REQUIRED WORK>
Only one stretch of the listing below is wanted. Begin at the line that has "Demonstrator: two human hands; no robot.", stop after the line that has "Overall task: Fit", and repeat every line in between exactly.

▶

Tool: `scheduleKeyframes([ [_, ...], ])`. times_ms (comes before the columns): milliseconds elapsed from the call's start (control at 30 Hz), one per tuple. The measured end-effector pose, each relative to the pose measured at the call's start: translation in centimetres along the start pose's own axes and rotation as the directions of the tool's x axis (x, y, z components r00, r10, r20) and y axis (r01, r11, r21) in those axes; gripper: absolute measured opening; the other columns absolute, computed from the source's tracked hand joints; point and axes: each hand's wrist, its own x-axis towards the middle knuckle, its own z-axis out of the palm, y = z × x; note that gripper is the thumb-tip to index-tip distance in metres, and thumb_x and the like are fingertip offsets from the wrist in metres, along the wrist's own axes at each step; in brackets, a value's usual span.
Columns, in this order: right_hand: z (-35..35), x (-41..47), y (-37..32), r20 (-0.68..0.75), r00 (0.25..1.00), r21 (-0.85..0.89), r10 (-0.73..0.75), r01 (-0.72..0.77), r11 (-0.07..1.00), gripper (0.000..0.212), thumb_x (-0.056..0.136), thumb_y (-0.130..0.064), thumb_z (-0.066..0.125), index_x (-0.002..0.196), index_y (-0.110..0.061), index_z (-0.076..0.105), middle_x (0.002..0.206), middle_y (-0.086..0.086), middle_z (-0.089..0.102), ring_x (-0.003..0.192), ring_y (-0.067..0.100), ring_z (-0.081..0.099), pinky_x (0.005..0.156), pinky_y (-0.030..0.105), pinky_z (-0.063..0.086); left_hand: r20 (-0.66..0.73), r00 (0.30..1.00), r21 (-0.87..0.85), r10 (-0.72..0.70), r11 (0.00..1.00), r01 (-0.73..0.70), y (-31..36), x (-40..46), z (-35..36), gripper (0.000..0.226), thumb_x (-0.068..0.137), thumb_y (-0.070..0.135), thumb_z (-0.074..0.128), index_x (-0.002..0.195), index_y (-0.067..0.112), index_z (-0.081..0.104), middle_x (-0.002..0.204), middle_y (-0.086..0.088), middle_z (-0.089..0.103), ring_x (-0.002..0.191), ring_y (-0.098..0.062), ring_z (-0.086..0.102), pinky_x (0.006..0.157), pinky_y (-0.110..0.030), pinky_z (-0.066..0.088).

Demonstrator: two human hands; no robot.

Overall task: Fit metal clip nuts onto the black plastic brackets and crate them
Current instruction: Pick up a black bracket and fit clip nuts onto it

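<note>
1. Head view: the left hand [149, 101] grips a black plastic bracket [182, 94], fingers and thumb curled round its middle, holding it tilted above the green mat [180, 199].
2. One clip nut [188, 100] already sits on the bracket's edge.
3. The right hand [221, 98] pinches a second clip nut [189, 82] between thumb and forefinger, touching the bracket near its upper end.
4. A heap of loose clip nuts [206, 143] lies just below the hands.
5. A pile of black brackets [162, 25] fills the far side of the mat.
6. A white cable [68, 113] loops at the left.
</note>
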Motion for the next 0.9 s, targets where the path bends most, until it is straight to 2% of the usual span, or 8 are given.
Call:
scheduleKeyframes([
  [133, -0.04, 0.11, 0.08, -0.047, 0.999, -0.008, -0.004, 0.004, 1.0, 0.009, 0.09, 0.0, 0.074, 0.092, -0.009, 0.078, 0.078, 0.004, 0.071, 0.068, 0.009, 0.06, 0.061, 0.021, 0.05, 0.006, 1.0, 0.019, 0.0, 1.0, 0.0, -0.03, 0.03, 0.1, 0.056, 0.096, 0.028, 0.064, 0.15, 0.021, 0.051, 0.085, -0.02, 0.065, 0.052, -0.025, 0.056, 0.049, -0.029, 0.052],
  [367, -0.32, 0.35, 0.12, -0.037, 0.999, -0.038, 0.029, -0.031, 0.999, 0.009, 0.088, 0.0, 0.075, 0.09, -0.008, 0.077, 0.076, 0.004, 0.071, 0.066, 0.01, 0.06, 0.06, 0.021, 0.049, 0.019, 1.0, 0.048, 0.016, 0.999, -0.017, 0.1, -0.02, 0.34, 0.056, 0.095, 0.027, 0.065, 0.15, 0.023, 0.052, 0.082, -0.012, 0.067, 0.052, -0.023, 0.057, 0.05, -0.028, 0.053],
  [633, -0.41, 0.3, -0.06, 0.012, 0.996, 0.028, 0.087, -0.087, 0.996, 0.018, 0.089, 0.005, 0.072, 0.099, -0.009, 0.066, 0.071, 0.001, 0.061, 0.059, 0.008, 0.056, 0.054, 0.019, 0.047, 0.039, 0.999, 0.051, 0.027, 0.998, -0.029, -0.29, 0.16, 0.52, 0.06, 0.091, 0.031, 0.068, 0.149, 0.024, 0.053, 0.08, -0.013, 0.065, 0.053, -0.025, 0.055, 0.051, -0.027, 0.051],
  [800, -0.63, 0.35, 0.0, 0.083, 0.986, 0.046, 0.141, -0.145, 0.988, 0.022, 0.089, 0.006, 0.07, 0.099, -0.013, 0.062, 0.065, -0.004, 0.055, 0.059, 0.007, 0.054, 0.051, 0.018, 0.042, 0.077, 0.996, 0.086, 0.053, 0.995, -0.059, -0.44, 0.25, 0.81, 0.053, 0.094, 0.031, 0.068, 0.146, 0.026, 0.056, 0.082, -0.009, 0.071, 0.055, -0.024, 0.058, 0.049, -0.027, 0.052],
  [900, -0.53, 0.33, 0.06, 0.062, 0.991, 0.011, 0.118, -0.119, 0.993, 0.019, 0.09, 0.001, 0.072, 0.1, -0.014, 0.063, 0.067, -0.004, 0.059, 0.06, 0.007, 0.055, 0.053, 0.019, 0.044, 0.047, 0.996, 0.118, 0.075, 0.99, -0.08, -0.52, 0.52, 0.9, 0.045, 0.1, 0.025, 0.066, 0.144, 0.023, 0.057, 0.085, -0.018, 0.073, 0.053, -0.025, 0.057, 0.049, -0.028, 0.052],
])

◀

ANSWER TO THIS PROBLEM>
Demonstrator: two human hands; no robot.

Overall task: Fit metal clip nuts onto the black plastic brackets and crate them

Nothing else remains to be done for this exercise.